(Description of the task) The listing below should be printed exactly, though its pictures must not be.

◇ ◇ ◇

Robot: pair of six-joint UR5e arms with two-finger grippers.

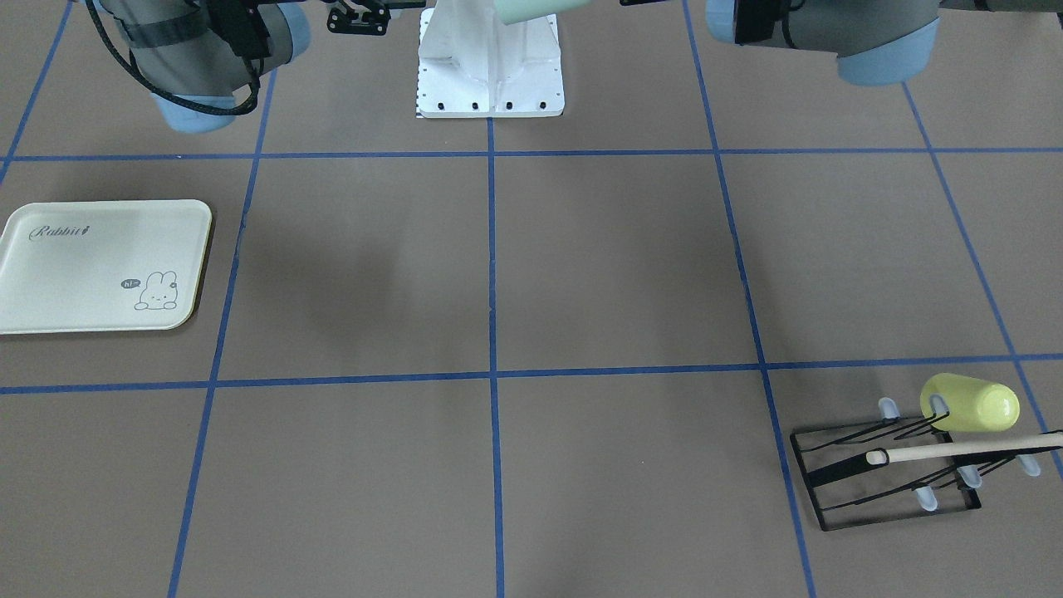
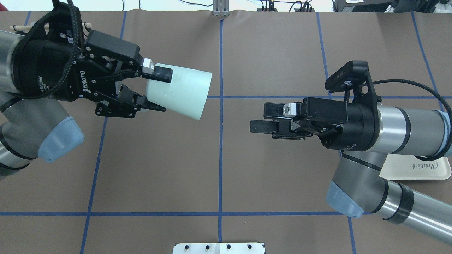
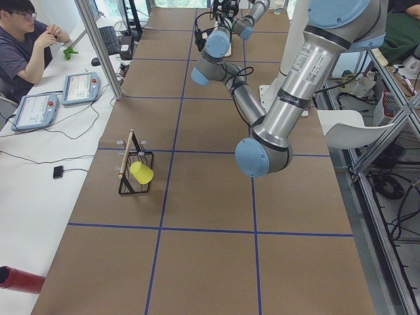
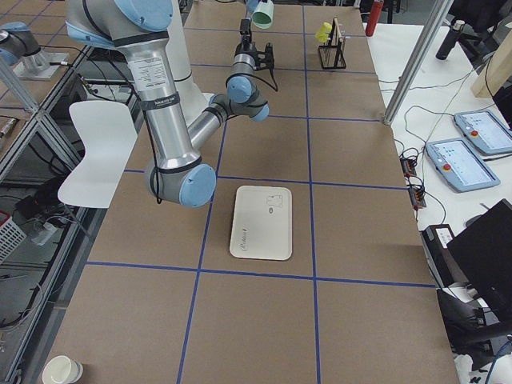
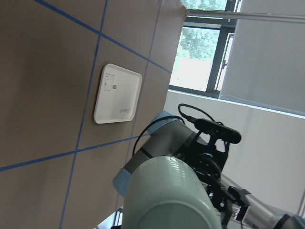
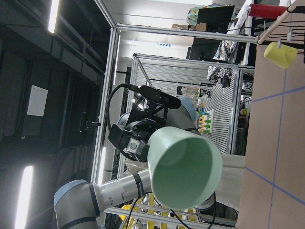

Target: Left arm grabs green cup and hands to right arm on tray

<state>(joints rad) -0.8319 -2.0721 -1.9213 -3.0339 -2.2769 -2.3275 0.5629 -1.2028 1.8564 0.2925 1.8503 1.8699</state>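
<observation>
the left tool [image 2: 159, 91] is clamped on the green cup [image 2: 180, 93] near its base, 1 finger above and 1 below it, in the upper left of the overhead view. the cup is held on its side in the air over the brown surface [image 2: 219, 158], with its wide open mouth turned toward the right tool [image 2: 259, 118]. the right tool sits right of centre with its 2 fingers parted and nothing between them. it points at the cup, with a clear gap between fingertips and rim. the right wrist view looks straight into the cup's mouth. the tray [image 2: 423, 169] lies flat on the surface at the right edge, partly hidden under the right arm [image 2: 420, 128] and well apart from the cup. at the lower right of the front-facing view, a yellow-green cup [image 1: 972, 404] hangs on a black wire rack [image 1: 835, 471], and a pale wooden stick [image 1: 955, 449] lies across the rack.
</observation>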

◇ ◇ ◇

(Exercise answer)
Robot: pair of six-joint UR5e arms with two-finger grippers.


Target: Left arm grabs green cup and hands to right arm on tray

<state>(joints rad) -0.8319 -2.0721 -1.9213 -3.0339 -2.2769 -2.3275 0.5629 -1.2028 1.8564 0.2925 1.8503 1.8699</state>
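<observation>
the left tool [image 2: 159, 91] is clamped on the green cup [image 2: 180, 93] near its base, 1 finger above and 1 below it, in the upper left of the overhead view. the cup is held on its side in the air over the brown surface [image 2: 219, 158], with its wide open mouth turned toward the right tool [image 2: 259, 118]. the right tool sits right of centre with its 2 fingers parted and nothing between them. it points at the cup, with a clear gap between fingertips and rim. the right wrist view looks straight into the cup's mouth. the tray [image 2: 423, 169] lies flat on the surface at the right edge, partly hidden under the right arm [image 2: 420, 128] and well apart from the cup. at the lower right of the front-facing view, a yellow-green cup [image 1: 972, 404] hangs on a black wire rack [image 1: 835, 471], and a pale wooden stick [image 1: 955, 449] lies across the rack.
</observation>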

What this exercise required is now done.